Instructions for the task:
The data below must be returned in full and exactly.

══ The data

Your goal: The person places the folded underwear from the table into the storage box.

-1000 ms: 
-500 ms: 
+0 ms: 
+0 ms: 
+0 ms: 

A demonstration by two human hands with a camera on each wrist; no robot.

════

Solution for this exercise:
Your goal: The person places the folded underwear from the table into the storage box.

-1000 ms: 
-500 ms: 
+0 ms: 
+0 ms: 
+0 ms: 

A demonstration by two human hands with a camera on each wrist; no robot.

The required output has now been supplied.